To give a idea of how i want to finalize my product give you guys a bonus to what im thinking of doing, i would wrap my soap in wax paper then have 1 card on each side of the soap and then placed inside a light celo bag.( iv'e been calling for samples see what i like).


----------



## Lindy (Jan 29, 2014)

SoapMakingTommy if you are in Canada you are required to put either your full address or a post box # on your labels....


----------



## SoapMakingTommy (Feb 19, 2014)

Hey i wanted to updated this thread and see if i can get some more feedback, Im into my finalization of 4 soap labels and i made a back to one of them.
I dont live in Canada but in the states, I do want to put Made in the Poconos,PA but am unsure where to put it, maybe someone can suggest, I figure it can be on the back label and maybe i can replace the all natural and essential oil part with that? or maybe i can write it vertically along the side?

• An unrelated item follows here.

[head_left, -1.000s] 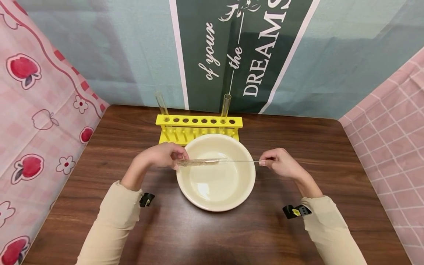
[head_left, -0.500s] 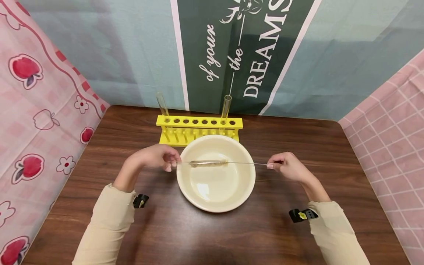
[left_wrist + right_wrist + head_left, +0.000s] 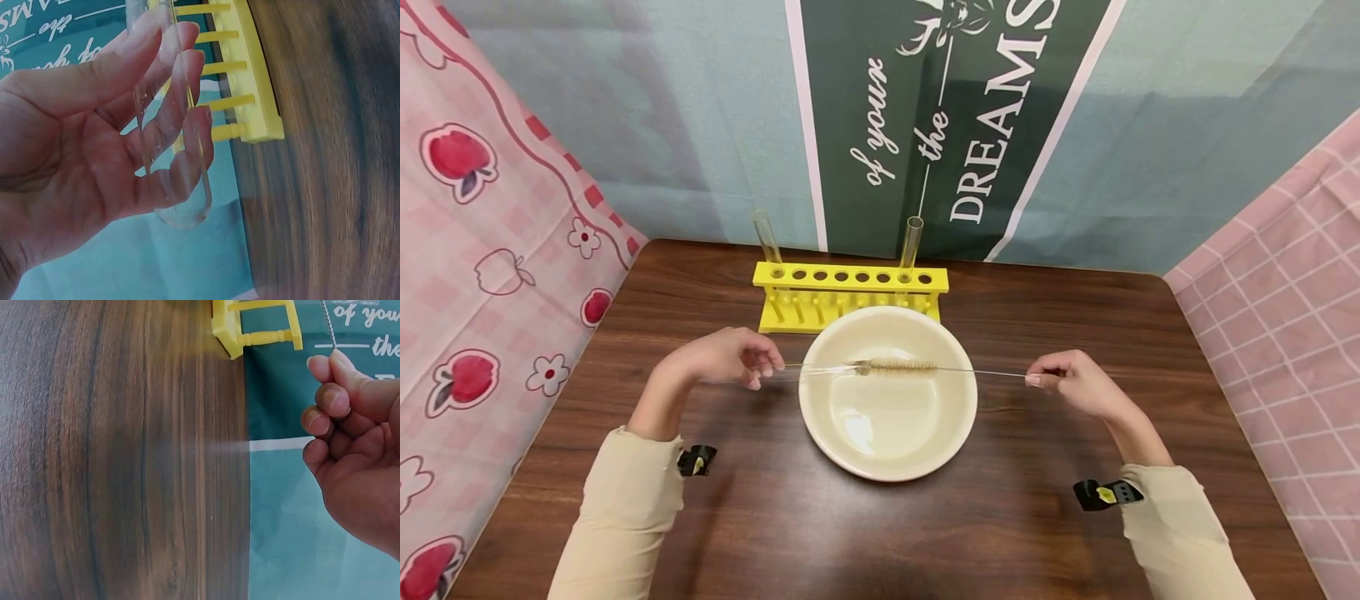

Hope you guys like it and if you think there are ways of making them stand out more of look better and if you see any flaws please let me know.
Thanks everyone.


----------



## SoapMakingTommy (Feb 19, 2014)

Whoops heres the last one that i have ready to present to you.


----------



## The Efficacious Gentleman (Feb 19, 2014)

I would list lye if you're putting ingredients.

Are you adding in glycerin, or talking about the naturally produced stuff from the process?

Aromatheraputic?  Might you be going in to the drug area with that statement?  I don't know the American aromatherapy rules, though, so it might be fine.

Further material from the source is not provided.